In 1972, C. Douglas Johnson pioneered the study of formal aspects of phonological descriptions by reducing phonological grammars to finite state systems. This was the dawn for the currently existing finite state approached to phonology and morphology with wide-spread applications to written languages. In addition, many other NLP areas admit that they employ finite state systems or their extensions. In particular, we mention decision trees, deterministic parsing, chunk parsing, edit distance, rational kernels, hidden Markov models, Viterbi algorithms, semiring parsing, and weighted tree automata. In sum, finite state methods, both statistical and knowledge-based, are now being used in various areas of linguistic computation, ranging from speech and character recognition to message understanding and statistical machine translation. Finite state methods in NLP continue to be an area of further research.

The current special issue has two goals. The first is to summarize the state of the art in the finite state methods and models of the NLP community. The second is to increase awareness of the community about open issues and new perspectives: the study of the adequacy of finite-state methods and models extends from the traditional richness and use to new generalizations and ambitious tasks.

The call for papers is open to everyone: New contributions are warmly encouraged; in addition, the issue is ideal also for extended and updated versions of the papers presented in workshops on Finite State Methods and Natural Language Processing (FSMNLP Helsinki 2005, Potsdam 2007, Ispra 2008, and Pretoria 2009). Submissions of completely new papers under the special theme are welcomed as equally appropriate as extended and updated papers.


Topics of Interest

1. New or updated work on the traditional topics of FSMNLP workshops

The traditional topics in the series of FSMNLP workshops are appropriate. The submitted paper must clearly deal with finite states. An extended version of a meeting paper can be submitted, provided that the contribution has been updated as appropriate given the progress in the field. The forums for any preliminary versions of the paper must be indicated.

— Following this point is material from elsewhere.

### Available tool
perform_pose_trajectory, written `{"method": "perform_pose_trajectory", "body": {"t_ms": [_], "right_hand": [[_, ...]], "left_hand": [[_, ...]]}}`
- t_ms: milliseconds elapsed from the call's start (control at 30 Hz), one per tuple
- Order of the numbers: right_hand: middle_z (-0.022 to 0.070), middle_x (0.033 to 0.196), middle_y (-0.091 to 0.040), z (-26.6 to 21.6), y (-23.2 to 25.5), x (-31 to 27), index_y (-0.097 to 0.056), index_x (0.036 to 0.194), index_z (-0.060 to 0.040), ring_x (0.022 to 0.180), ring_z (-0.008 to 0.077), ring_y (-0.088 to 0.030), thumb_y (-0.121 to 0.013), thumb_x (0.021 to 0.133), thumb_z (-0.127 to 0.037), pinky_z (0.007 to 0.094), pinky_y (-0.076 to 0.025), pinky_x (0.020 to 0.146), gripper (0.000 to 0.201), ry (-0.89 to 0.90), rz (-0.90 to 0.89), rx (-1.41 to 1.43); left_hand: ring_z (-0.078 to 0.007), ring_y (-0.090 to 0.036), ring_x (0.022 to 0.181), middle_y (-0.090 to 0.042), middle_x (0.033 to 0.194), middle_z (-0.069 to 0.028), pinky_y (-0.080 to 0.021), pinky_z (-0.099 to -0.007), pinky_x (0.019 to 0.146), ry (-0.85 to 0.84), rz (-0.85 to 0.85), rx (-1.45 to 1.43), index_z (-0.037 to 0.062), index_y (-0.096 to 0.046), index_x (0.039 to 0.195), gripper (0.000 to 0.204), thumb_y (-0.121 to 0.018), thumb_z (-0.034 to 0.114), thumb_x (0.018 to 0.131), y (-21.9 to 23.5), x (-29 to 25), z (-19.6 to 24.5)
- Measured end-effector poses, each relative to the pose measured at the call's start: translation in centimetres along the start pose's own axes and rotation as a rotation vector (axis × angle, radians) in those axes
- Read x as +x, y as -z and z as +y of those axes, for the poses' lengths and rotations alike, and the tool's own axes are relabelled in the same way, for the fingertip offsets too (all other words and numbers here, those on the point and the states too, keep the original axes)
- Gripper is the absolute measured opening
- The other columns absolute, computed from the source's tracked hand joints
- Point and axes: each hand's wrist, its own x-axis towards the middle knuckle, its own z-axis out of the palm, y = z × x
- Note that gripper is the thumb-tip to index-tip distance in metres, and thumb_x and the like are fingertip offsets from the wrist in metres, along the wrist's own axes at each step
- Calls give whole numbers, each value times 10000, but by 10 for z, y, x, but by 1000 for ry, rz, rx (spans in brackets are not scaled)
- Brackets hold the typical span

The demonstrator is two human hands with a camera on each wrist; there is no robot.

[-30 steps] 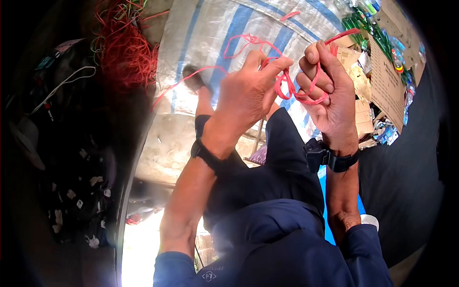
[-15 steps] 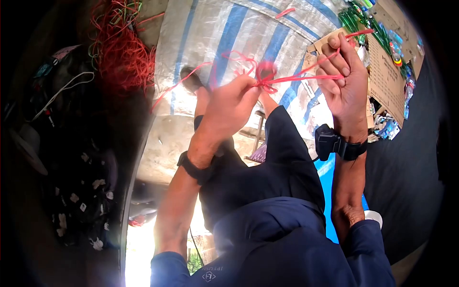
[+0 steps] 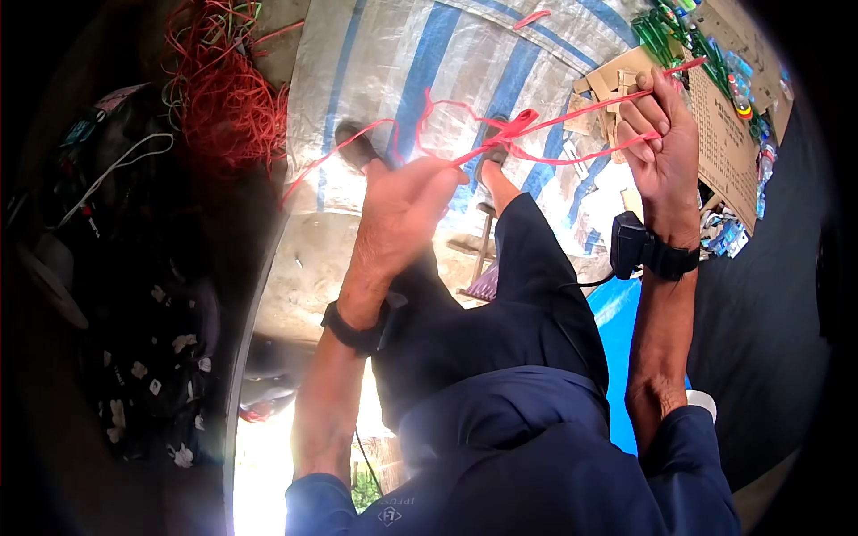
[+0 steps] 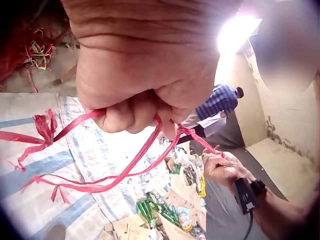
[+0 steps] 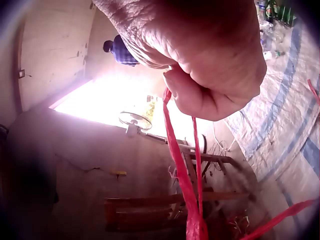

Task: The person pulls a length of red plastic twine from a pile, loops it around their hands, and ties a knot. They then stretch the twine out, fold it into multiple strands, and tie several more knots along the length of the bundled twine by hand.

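Both hands grip a pink-red plastic string [image 3: 572, 119] held up above the lap. The left hand [image 3: 398, 210] curls round one part of it; in the left wrist view strands [image 4: 145, 147] come out from under its bent fingers [image 4: 117, 116]. Up and to the right, the right hand [image 3: 663, 134] pinches two strands, and a short end sticks out past its fingertips. Between the hands is a knotted bunch [image 3: 511, 128] with loose loops. Two strands [image 5: 180, 160] run down from the right hand in the right wrist view.
A heap of red string [image 3: 228, 107] lies at the far left. White sheeting with blue stripes [image 3: 384, 54] covers the ground under the feet. Cardboard [image 3: 722, 147] and green bottles [image 3: 657, 40] are piled at the right. Another person [image 4: 217, 102] is in the background.
The hands have moved apart, the left down and leftward, the right up and rightward. The string loops that were close between them are now drawn into a stretched, knotted line.
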Motion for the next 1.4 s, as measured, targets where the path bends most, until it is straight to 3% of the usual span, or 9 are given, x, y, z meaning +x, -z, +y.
{"method": "perform_pose_trajectory", "body": {"t_ms": [233, 333, 433, 533, 667, 733, 800, 1100, 1400], "right_hand": [[-70, 544, -323, 12, -15, -15, -566, 961, -15, 403, 34, -323, -421, 1076, -211, 195, -334, 342, 270, -27, -12, 33], [-63, 582, -349, 11, -27, -20, -570, 998, 0, 452, 36, -358, -413, 1078, -205, 205, -349, 370, 270, -52, -56, 90], [-26, 655, -401, 10, -37, -21, -563, 1079, 37, 560, 71, -428, -441, 1068, -175, 231, -430, 496, 245, -77, -216, 226], [63, 829, -537, 14, -33, -10, -517, 1191, 112, 790, 175, -554, -529, 1024, -93, 340, -514, 806, 265, 10, -146, 243], [103, 916, -618, 33, -22, 3, -536, 1171, 108, 906, 215, -631, -589, 991, -74, 400, -549, 927, 262, -2, -42, 214], [111, 928, -628, 45, -12, 5, -543, 1168, 101, 932, 229, -643, -596, 989, -83, 412, -553, 940, 262, 69, 43, 120], [150, 1024, -650, 52, -3, 11, -564, 1163, 78, 995, 259, -667, -625, 978, -118, 416, -567, 955, 276, 104, 133, 27], [178, 1204, -615, 79, -10, -6, -402, 1411, -2, 1061, 246, -671, -685, 923, -124, 331, -542, 930, 577, 7, 36, -538], [95, 1082, -644, 93, -47, -47, -255, 1541, -92, 998, 135, -608, -586, 952, -51, 280, -503, 856, 677, -155, -437, -830]], "left_hand": [[-127, -520, 756, -599, 724, -16, -421, -277, 759, 9, 33, -48, 49, -733, 1004, 181, -603, 167, 956, -4, -8, -11], [-16, -430, 595, -493, 669, 89, -379, -221, 523, -185, 105, 155, 20, -712, 1105, 233, -604, 195, 998, -7, -7, -25], [-42, -487, 583, -556, 658, 15, -417, -255, 525, -220, 132, 280, 22, -707, 1122, 220, -618, 163, 979, -11, -14, -20], [-114, -573, 549, -609, 676, -83, -438, -291, 520, -289, 168, 495, 40, -717, 1101, 197, -638, 125, 942, -12, -16, -7], [-273, -613, 639, -671, 761, -124, -460, -365, 655, -312, 133, 547, 81, -729, 1057, 186, -678, 122, 884, -12, -21, -2], [-342, -610, 744, -709, 807, -115, -464, -420, 782, -268, 106, 541, 99, -730, 1037, 187, -701, 144, 858, -10, -23, -3], [-244, -662, 598, -675, 766, -139, -481, -330, 547, -436, 84, 499, 62, -729, 1073, 199, -673, 71, 882, -5, -22, -7], [-212, -637, 589, -685, 758, -117, -495, -307, 573, -384, -9, 382, 22, -718, 1063, 190, -670, 33, 879, 2, -34, -4], [-212, -614, 614, -630, 721, -112, -477, -304, 577, -394, -56, 276, 24, -698, 1093, 217, -657, 12, 880, -4, -42, 9]]}}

2. Study of new questions raised by fundamental results in finite state phonology and morphology

In linguistics, morphological grammars describe the structure of word forms in a language, and phonological grammars describe the systematic use of sounds as units that encode the word forms. Finite state phonology and morphology consider grammars and rules whose formal semantics can be defined using finite state transducers. The fundamental result in these fields states that one can construct finite state transducers aka lexical transducers from phonological (Johnson 1972, Kaplan and Kay 1994) and morphological grammars (Koskenniemi 1983, Karttunen 1994, Beesley and Karttunen 2003). This result is not the end of inquiries but it paves the way for the study of many interesting problems, including the following:

  • adaptations of the fundamental result to less rigid formalisms and descriptive approaches used in field linguistics
  • correlation between availability of computational morphology and language development of under-resourced languages
  • approaches to the adaptation of lexical transducers to a cluster of languages
  • seamless construction of computational lexicons from dynamically changing linguistic descriptions
  • model-checking and automatic verification of phonological grammars
  • finite state approaches to language variation and diachronic description
  • portability and long-term archiving of resources in computational morphology and morpho-syntax
  • constructing refreshed lexical transducers quickly from updated extended regular expressions
  • lexical transducers for tonal languages from auto-segmental accounts of spreading and alignment of articulatory features
  • learning and training finite state grammars from small samples
  • designs of weighted phonological and morphological grammars
  • feasible finite state restrictions of optimality-theoretic and multi-tiered phonology
  • efficient finite state re-implementation of competitively efficient ad hoc methods (see the article by S. Wintner in NLE 14(4) 2007).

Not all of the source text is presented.